[PATCH 4/4] doc: watchdog: Document buddy detector

From: Mayank Rungta via B4 Relay

Date: Thu Feb 12 2026 - 16:12:51 EST

From: Mayank Rungta <mrungta@xxxxxxxxxx>

The current documentation generalizes the hardlockup detector as primarily
NMI-perf-based and lacks details on the SMP "Buddy" detector.

Update the documentation to add a detailed description of the Buddy
detector, and also restructure the "Implementation" section to explicitly
separate "Softlockup Detector", "Hardlockup Detector (NMI/Perf)", and
"Hardlockup Detector (Buddy)".

Clarify that the softlockup hrtimer acts as the heartbeat generator for
both hardlockup mechanisms and centralize the configuration details in a
"Frequency and Heartbeats" section.

Signed-off-by: Mayank Rungta <mrungta@xxxxxxxxxx>
---
Documentation/admin-guide/lockup-watchdogs.rst | 149 +++++++++++++++++--------
1 file changed, 101 insertions(+), 48 deletions(-)

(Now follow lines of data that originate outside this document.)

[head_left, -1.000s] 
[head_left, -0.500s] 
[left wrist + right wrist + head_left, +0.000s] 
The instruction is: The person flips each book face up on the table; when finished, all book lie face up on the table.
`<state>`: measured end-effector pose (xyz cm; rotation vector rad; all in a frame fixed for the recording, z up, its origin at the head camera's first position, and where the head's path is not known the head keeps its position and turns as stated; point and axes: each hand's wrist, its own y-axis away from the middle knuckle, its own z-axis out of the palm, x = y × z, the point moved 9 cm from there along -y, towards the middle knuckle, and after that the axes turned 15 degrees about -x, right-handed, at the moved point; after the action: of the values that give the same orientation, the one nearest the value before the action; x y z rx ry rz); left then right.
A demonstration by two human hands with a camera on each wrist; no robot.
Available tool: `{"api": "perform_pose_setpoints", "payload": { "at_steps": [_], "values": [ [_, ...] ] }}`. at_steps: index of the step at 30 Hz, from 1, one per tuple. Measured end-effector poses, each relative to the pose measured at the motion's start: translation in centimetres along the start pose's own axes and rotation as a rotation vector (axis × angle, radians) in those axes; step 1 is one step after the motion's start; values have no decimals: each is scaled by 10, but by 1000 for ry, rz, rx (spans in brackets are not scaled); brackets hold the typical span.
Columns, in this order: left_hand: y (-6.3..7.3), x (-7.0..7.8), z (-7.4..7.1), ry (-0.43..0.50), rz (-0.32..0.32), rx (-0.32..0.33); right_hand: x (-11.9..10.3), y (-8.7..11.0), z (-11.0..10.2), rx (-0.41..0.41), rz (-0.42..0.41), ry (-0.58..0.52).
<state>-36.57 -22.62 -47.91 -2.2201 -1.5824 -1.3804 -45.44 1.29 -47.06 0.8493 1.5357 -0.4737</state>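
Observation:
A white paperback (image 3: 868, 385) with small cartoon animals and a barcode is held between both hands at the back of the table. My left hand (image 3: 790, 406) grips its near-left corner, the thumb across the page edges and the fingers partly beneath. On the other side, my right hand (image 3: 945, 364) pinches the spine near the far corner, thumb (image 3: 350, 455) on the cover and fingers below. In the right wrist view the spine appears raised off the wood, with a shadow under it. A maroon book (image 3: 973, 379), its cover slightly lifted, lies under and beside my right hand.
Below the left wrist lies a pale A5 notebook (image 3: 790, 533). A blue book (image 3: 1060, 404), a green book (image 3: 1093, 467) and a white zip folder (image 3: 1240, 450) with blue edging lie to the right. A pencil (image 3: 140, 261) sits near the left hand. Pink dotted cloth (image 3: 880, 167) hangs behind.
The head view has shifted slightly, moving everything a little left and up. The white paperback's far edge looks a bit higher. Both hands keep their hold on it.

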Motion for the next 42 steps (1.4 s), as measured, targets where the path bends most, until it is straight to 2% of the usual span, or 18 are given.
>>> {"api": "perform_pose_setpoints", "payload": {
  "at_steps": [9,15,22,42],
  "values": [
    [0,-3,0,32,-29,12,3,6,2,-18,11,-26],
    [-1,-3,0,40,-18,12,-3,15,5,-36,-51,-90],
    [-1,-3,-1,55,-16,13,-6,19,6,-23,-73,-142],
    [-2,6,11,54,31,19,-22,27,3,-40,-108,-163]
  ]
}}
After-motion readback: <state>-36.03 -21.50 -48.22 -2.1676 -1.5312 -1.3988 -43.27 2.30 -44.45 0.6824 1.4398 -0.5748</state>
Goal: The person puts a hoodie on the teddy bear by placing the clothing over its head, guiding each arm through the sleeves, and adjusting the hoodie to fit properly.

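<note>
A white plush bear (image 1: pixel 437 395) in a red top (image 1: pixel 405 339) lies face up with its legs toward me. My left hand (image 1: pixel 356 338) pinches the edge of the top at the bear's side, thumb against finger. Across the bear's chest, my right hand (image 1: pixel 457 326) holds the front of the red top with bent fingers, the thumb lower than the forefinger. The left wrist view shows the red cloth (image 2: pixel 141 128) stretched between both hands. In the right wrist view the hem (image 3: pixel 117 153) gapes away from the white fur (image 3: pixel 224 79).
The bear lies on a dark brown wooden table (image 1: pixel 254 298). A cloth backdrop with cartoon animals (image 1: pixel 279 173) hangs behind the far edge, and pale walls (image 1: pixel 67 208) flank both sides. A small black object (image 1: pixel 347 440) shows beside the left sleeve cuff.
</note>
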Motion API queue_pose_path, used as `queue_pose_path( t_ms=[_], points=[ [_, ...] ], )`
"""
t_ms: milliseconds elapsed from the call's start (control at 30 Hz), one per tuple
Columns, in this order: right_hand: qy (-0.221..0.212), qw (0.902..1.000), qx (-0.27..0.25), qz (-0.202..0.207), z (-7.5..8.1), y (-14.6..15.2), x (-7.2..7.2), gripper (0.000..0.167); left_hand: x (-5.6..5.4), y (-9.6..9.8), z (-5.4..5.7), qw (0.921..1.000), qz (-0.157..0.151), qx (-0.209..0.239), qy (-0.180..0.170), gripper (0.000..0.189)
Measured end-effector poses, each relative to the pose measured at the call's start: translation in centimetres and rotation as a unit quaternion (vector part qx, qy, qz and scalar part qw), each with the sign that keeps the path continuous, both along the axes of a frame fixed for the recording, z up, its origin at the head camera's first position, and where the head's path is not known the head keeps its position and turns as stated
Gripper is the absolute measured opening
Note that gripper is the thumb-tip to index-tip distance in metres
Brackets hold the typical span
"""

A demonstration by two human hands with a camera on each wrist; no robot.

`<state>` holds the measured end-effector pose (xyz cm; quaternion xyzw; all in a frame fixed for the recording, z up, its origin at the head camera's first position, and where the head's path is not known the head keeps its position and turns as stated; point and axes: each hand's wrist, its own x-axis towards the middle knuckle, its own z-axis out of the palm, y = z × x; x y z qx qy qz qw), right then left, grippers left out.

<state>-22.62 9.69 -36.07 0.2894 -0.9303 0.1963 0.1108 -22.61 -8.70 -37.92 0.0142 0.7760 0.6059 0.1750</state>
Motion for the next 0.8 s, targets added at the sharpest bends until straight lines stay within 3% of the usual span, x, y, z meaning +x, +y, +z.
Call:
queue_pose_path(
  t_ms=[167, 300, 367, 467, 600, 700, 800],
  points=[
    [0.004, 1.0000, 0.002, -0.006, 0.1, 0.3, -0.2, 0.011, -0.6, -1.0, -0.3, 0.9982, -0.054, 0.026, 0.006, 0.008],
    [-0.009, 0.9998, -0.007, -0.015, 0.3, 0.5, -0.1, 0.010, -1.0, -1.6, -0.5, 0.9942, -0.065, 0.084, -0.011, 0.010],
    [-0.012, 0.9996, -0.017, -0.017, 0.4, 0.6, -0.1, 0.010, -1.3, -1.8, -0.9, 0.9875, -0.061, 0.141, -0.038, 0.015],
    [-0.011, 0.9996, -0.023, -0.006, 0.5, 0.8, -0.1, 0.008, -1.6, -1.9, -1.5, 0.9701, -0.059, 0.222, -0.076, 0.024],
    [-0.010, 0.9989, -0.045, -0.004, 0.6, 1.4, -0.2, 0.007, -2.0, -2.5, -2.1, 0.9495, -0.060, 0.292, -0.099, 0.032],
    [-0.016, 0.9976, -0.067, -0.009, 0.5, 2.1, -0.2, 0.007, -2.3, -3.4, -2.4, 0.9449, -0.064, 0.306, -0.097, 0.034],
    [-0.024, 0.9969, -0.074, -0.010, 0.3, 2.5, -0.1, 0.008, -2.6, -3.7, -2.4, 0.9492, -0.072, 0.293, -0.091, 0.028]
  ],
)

diff --git a/Documentation/admin-guide/lockup-watchdogs.rst b/Documentation/admin-guide/lockup-watchdogs.rst
index 1b374053771f676d874716b3210cade55ae89b28..7ae7ce3abd2c838ff29c70f7a32ffaf58531e150 100644
--- a/Documentation/admin-guide/lockup-watchdogs.rst
+++ b/Documentation/admin-guide/lockup-watchdogs.rst
@@ -30,22 +30,23 @@ timeout is set through the confusingly named "kernel.panic" sysctl),
to cause the system to reboot automatically after a specified amount
of time.

+Configuration
+=============
+
+A kernel knob is provided that allows administrators to configure
+this period. The "watchdog_thresh" parameter (default 10 seconds)
+controls the threshold. The right value for a particular environment
+is a trade-off between fast response to lockups and detection overhead.
+
Implementation
==============

-The soft and hard lockup detectors are built on top of the hrtimer and
-perf subsystems, respectively. A direct consequence of this is that,
-in principle, they should work in any architecture where these
-subsystems are present.
+The soft lockup detector is built on top of the hrtimer subsystem.
+The hard lockup detector is built on top of the perf subsystem
+(on architectures that support it) or uses an SMP "buddy" system.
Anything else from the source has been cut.